A Study of LY3039478 in Combination With Dexamethasone in Participants With T-ALL/T-LBL

Inclusion Criteria:

- Have acute T-cell lymphoblastic leukemia (T-ALL) or T-cell lymphoblastic lymphoma
(T-LBL).

- T-ALL or T-LBL participants with relapsed/refractory disease.

- Have had at least 60 days between prior hematopoietic stem cell transplantation (SCT)
and first dose of study drug.

- Have a performance status of 0 to 2 on the Eastern Cooperative Oncology Group (ECOG)
scale for adults.

- Lansky score >50% for participants <16 years old.

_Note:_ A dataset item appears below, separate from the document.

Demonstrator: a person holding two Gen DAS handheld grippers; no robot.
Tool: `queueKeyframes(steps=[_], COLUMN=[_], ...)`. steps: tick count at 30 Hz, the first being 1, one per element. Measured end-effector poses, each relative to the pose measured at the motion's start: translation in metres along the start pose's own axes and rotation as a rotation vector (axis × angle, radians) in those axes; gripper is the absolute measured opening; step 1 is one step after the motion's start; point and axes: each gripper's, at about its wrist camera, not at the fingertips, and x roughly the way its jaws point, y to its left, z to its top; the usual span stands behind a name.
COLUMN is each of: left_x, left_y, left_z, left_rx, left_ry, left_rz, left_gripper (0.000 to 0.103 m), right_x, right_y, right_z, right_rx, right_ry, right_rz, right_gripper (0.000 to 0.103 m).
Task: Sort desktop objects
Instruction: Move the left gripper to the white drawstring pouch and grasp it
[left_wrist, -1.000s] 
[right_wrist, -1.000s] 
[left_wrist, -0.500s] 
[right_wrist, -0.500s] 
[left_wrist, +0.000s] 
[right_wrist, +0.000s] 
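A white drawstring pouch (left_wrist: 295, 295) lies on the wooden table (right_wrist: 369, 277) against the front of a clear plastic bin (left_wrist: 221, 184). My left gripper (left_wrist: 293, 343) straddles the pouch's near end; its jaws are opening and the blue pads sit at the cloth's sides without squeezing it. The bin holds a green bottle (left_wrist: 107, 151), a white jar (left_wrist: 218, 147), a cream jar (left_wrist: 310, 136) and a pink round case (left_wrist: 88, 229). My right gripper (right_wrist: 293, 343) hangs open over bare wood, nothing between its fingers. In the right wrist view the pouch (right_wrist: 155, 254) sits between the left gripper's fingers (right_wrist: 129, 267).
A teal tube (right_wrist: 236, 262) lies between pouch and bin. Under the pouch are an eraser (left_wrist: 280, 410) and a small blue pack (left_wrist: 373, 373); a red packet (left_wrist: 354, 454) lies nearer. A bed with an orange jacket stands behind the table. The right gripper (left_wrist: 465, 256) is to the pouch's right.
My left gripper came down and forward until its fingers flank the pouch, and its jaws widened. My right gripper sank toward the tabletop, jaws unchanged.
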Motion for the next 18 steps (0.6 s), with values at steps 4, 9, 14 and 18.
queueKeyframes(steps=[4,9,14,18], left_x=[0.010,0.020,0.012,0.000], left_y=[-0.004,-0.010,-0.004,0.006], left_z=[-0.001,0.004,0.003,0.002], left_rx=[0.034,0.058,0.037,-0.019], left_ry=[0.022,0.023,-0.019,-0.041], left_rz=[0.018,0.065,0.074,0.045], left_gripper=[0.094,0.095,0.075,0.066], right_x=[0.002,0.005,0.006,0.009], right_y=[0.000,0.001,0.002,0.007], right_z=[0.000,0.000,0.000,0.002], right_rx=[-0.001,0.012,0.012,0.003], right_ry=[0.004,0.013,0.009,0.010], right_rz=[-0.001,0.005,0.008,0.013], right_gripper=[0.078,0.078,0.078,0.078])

- Have adequate organ function.

- Are at least:

- adult Phase 1 Part A and Phase 2: ≥16 years old at the time of screening

- pediatric Phase 1 Part B: 2 to <16 years old

- Men and women with reproductive potential: Must agree to use a reliable method of
birth control during the study and for 3 months following the last dose of study
drug(s) or country requirements, whichever is longer.

- Females with childbearing potential: Have had a negative serum pregnancy test ≤7 days
before the first dose of study drug and also must not be breastfeeding.

- Are able to swallow capsules and tablets.

Exclusion Criteria:

- Have previously completed or withdrawn from this study or any other study
investigating LY3039478 or other Notch inhibitors.

- Have evidence of uncontrolled, active infection <7 days prior to administration of
study medication.

- Have current or recent gastrointestinal disease with chronic or intermittent diarrhea,
or disorders that increase the risk of diarrhea, such as inflammatory bowel disease.

- Have active leukemic involvement of the central nervous system (CNS).